Exercise input:
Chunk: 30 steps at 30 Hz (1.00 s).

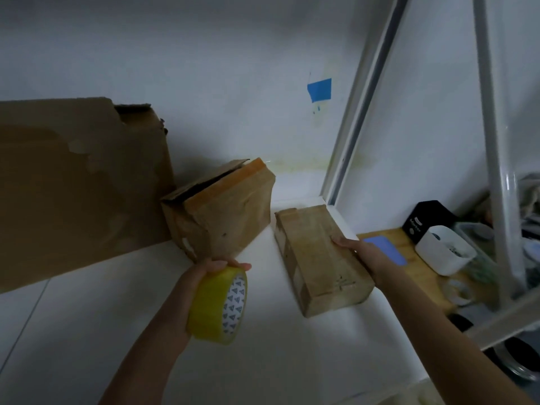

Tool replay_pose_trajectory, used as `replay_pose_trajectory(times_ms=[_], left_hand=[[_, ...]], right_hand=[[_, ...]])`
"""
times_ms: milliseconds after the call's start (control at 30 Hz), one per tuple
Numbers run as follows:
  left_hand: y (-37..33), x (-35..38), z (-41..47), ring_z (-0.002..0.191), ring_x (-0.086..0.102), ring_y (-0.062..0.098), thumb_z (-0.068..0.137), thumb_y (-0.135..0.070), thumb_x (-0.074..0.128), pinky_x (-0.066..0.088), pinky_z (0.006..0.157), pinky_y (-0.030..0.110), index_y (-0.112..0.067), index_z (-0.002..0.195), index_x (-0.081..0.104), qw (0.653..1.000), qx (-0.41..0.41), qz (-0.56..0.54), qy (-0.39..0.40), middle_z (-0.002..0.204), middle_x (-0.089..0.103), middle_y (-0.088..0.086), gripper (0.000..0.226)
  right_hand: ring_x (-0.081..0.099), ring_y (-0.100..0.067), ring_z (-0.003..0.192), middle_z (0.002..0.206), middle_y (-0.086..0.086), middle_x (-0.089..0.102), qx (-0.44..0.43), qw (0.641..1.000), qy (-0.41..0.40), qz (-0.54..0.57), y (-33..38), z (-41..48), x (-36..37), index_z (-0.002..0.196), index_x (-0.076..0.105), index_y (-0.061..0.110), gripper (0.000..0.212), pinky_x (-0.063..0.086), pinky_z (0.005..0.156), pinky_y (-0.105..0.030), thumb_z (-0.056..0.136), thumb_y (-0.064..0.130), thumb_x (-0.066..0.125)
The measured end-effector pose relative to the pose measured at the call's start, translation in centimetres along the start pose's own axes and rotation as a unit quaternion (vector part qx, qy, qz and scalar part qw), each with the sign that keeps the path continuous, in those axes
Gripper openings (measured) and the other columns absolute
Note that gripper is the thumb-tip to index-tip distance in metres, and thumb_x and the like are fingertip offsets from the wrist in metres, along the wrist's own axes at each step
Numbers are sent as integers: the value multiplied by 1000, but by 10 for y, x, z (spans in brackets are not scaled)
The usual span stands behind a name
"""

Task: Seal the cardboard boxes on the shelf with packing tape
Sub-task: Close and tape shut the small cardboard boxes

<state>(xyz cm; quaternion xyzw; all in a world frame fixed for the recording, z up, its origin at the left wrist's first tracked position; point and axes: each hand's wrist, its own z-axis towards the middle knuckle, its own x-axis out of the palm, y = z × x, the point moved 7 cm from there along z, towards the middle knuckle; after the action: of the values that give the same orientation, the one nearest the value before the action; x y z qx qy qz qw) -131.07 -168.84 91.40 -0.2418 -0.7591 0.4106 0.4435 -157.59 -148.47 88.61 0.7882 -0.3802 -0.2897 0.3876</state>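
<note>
My left hand point(193, 283) grips a yellow roll of packing tape point(217, 305) above the white shelf point(87, 331), just in front of a medium cardboard box point(222, 211) whose top flap stands slightly ajar. My right hand point(361, 252) holds the right side of a small flat cardboard box point(318, 258), thumb on its top face; the fingers are hidden behind it. A large cardboard box point(79, 182) stands at the left against the wall.
A white metal shelf post point(355, 112) rises behind the small box. Right of it, a wooden surface point(420, 270) carries a blue phone-like slab point(385, 249), a white tub point(444, 248) and a black box point(423, 220). Blue tape point(320, 89) sticks on the wall.
</note>
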Motion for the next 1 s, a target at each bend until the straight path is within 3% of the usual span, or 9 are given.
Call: replay_pose_trajectory(times_ms=[100,167,300,467,533,633,700,867,1000], left_hand=[[4,0,4,95,66,31,50,-42,75,51,81,41,-13,93,75,999,3,9,-43,117,72,14,52],[7,1,7,94,65,31,52,-42,75,51,81,41,-7,106,75,998,2,5,-62,114,72,15,64],[6,6,13,92,64,32,72,-38,65,50,85,41,-17,86,82,993,10,10,-121,98,75,14,31],[4,13,16,88,64,31,86,-33,59,50,87,43,-22,72,82,987,15,18,-159,83,76,8,29],[5,13,15,94,65,34,68,-44,69,49,95,50,-21,82,82,984,11,13,-180,94,76,11,30],[16,7,14,104,66,42,38,-55,80,47,99,61,-17,109,75,974,-15,-10,-224,110,72,18,80],[19,10,11,101,67,44,33,-55,79,48,96,62,-16,109,73,971,-21,-14,-237,106,72,20,85],[17,4,3,83,66,38,73,-46,72,51,78,46,-13,107,71,962,1,-2,-272,94,69,20,47],[17,-6,-10,98,66,48,81,-39,69,52,83,52,-17,106,71,950,25,-1,-312,106,69,26,34]], right_hand=[[63,-26,103,116,-10,67,-88,970,-107,-200,18,1,-5,131,57,15,65,51,93,-41,80,54,69],[53,-31,118,132,-15,55,-121,924,-132,-339,28,-8,11,147,35,21,84,44,100,-44,80,64,62],[8,-44,144,159,-18,-4,-61,846,-100,-520,18,-29,60,152,-2,33,124,12,112,-64,60,81,65],[17,-45,139,158,-18,1,-105,824,-140,-538,28,-13,61,152,7,31,112,21,110,-59,65,83,57],[18,-46,138,158,-19,3,-125,823,-145,-534,37,-1,56,152,9,30,111,22,110,-58,66,85,53],[19,-45,138,158,-19,3,-138,816,-144,-543,52,23,51,153,6,29,111,21,111,-58,68,83,54],[19,-44,138,159,-19,2,-142,813,-138,-547,62,41,50,153,4,29,112,21,111,-58,69,82,55],[20,-45,138,158,-21,5,-150,817,-139,-540,82,75,51,153,6,26,113,19,111,-60,67,84,52],[20,-46,138,156,-23,11,-164,820,-148,-528,93,94,52,151,11,24,113,18,110,-61,65,84,53]])
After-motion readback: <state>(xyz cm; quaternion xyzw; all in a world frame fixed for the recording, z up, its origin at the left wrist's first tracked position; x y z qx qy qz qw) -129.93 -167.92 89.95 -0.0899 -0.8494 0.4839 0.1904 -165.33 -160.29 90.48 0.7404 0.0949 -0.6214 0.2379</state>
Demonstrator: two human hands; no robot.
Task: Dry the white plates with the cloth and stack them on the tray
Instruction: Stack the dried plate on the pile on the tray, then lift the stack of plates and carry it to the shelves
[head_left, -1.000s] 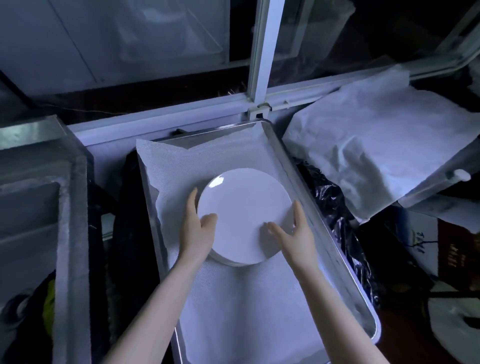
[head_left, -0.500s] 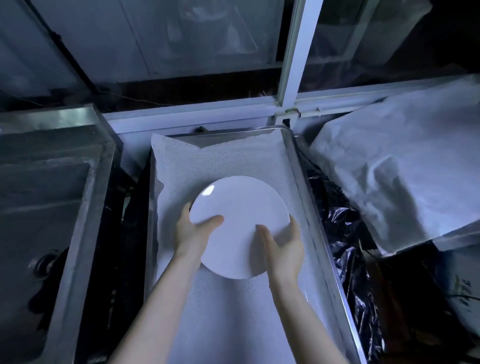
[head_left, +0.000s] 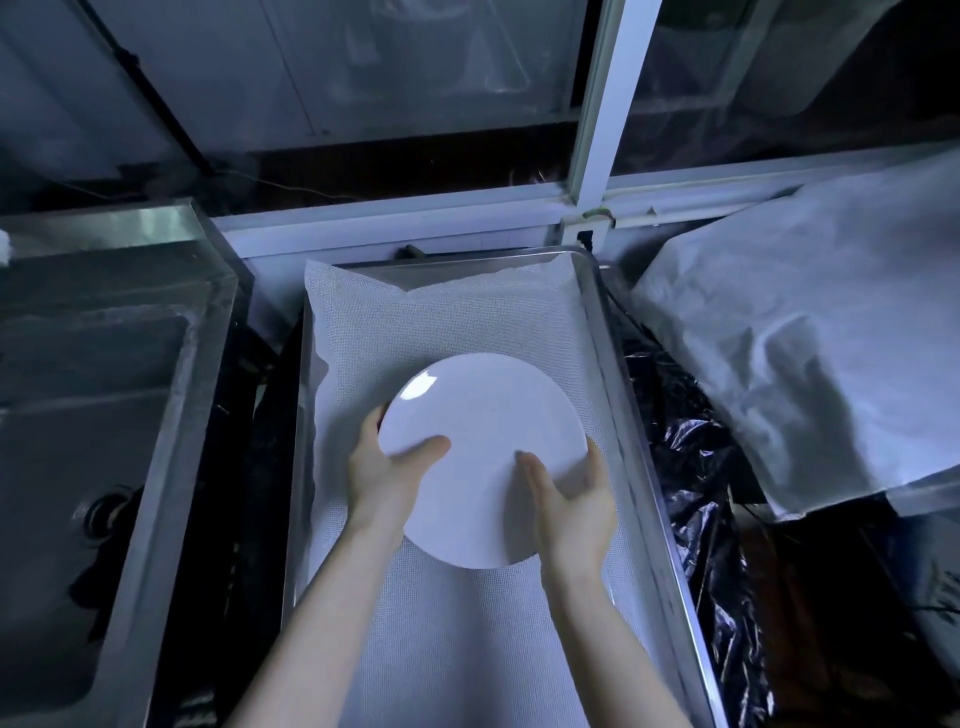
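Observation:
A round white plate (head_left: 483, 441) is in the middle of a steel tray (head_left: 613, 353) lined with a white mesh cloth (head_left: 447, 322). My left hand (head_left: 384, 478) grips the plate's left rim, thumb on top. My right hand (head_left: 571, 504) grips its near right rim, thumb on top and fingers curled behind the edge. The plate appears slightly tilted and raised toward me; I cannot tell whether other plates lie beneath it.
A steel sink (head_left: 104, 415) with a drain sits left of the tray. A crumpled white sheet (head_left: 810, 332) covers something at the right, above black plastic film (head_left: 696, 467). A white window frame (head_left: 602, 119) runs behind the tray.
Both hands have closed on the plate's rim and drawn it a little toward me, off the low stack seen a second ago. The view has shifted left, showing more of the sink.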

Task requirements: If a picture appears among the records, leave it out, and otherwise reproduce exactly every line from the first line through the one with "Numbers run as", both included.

Answer space:
Chunk: 30 steps at 30 Hz (1.00 s).


Tool replay_pose_trajectory, used as `replay_pose_trajectory(times_ms=[_], left_hand=[[_, ...]], right_hand=[[_, ...]])`
"""
times_ms: milliseconds after the call's start (control at 30 Hz), one per tuple
Numbers run as follows:

No more output will be added to the exercise.